Aim of the exercise: Type out every line below exactly as it reads.

(Beginning of Data for this task)

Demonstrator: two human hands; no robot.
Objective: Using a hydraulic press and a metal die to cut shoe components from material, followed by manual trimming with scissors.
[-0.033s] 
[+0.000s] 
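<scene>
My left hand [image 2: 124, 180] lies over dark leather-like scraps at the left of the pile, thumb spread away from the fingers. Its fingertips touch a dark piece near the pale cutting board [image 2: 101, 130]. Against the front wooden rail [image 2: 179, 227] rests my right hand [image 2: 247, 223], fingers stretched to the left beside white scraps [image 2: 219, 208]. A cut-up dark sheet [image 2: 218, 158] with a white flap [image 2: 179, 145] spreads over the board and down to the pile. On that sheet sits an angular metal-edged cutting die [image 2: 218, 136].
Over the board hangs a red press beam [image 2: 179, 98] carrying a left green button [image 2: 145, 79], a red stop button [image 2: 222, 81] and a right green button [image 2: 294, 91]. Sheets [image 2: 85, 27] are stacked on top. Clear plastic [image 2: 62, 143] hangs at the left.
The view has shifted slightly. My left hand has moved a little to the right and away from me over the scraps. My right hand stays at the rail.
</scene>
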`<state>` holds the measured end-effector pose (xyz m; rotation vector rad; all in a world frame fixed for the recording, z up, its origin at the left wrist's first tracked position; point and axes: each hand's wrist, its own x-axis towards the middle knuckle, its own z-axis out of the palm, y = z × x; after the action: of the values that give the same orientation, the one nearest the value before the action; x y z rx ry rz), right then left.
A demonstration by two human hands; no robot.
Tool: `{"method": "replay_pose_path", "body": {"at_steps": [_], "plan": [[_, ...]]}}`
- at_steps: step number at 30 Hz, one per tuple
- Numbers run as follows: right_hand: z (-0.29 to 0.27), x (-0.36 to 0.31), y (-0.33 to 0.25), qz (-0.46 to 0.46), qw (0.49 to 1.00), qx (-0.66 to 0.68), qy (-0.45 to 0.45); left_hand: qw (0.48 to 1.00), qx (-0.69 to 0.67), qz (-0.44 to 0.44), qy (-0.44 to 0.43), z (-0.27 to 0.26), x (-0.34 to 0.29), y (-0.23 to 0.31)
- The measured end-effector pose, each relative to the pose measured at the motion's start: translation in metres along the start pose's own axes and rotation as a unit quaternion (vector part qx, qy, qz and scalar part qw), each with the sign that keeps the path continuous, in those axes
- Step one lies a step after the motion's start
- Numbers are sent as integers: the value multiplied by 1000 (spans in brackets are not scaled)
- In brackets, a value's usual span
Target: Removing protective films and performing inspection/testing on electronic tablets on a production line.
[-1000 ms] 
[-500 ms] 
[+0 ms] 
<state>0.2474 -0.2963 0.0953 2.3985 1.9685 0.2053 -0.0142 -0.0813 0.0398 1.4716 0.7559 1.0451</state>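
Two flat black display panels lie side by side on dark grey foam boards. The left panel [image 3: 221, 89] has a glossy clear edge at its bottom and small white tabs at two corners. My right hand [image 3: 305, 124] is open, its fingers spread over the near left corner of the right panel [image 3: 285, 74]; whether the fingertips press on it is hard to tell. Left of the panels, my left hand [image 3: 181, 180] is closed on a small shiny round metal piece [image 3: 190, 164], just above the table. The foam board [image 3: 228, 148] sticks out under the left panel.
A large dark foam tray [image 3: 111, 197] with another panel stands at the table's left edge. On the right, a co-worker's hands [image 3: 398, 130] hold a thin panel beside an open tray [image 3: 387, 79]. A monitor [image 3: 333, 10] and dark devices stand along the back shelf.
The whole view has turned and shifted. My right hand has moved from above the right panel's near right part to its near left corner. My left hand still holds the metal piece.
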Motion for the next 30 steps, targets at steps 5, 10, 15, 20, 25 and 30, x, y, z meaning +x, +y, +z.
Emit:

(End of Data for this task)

Result for this task:
Demonstrator: two human hands; no robot.
Objective: Using a hydraulic press and a metal die to cut shoe components from material, followed by manual trimming with scissors.
[-0.033s] 
[+0.000s] 
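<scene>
My left hand [image 2: 124, 180] lies over dark leather-like scraps at the left of the pile, thumb spread away from the fingers. Its fingertips touch a dark piece near the pale cutting board [image 2: 101, 130]. Against the front wooden rail [image 2: 179, 227] rests my right hand [image 2: 247, 223], fingers stretched to the left beside white scraps [image 2: 219, 208]. A cut-up dark sheet [image 2: 218, 158] with a white flap [image 2: 179, 145] spreads over the board and down to the pile. On that sheet sits an angular metal-edged cutting die [image 2: 218, 136].
Over the board hangs a red press beam [image 2: 179, 98] carrying a left green button [image 2: 145, 79], a red stop button [image 2: 222, 81] and a right green button [image 2: 294, 91]. Sheets [image 2: 85, 27] are stacked on top. Clear plastic [image 2: 62, 143] hangs at the left.
The view has shifted slightly. My left hand has moved a little to the right and away from me over the scraps. My right hand stays at the rail.
</scene>
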`<state>` holds the measured end-effector pose (xyz m; rotation vector rad; all in a world frame fixed for the recording, z up, its origin at the left wrist's first tracked position; point and axes: each hand's wrist, its own x-axis towards the middle knuckle, its own z-axis out of the palm, y = z × x; after the action: of the values that give the same orientation, the one nearest the value before the action; x y z rx ry rz), right then left.
A demonstration by two human hands; no robot.
Tool: `{"method": "replay_pose_path", "body": {"at_steps": [_], "plan": [[_, ...]]}}`
- at_steps: step number at 30 Hz, one per tuple
- Numbers run as follows: right_hand: z (-0.29 to 0.27), x (-0.36 to 0.31), y (-0.33 to 0.25), qz (-0.46 to 0.46), qw (0.49 to 1.00), qx (-0.66 to 0.68), qy (-0.45 to 0.45); left_hand: qw (0.48 to 1.00), qx (-0.69 to 0.67), qz (-0.44 to 0.44), qy (-0.44 to 0.43), z (-0.27 to 0.26), x (-0.34 to 0.29), y (-0.23 to 0.31)
- The measured end-effector pose, each relative to the pose measured at the motion's start: translation in metres along the start pose's own axes and rotation as a unit quaternion (vector part qx, qy, qz and scalar part qw), each with the sign that keeps the path continuous, in those axes
- Step one lies a step after the motion's start
- Numbers are sent as integers: the value multiplied by 1000 (spans in brackets are not scaled)
- In brackets, a value's usual span
Target: Removing protective films and performing inspection/testing on electronic tablets on a production line.
[-1000 ms] 
[-500 ms] 
[+0 ms] 
<state>0.2474 -0.2963 0.0953 2.3985 1.9685 0.2053 -0.0142 -0.0813 0.0398 1.4716 0.7559 1.0451</state>
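Two flat black display panels lie side by side on dark grey foam boards. The left panel [image 3: 221, 89] has a glossy clear edge at its bottom and small white tabs at two corners. My right hand [image 3: 305, 124] is open, its fingers spread over the near left corner of the right panel [image 3: 285, 74]; whether the fingertips press on it is hard to tell. Left of the panels, my left hand [image 3: 181, 180] is closed on a small shiny round metal piece [image 3: 190, 164], just above the table. The foam board [image 3: 228, 148] sticks out under the left panel.
A large dark foam tray [image 3: 111, 197] with another panel stands at the table's left edge. On the right, a co-worker's hands [image 3: 398, 130] hold a thin panel beside an open tray [image 3: 387, 79]. A monitor [image 3: 333, 10] and dark devices stand along the back shelf.
The whole view has turned and shifted. My right hand has moved from above the right panel's near right part to its near left corner. My left hand still holds the metal piece.
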Motion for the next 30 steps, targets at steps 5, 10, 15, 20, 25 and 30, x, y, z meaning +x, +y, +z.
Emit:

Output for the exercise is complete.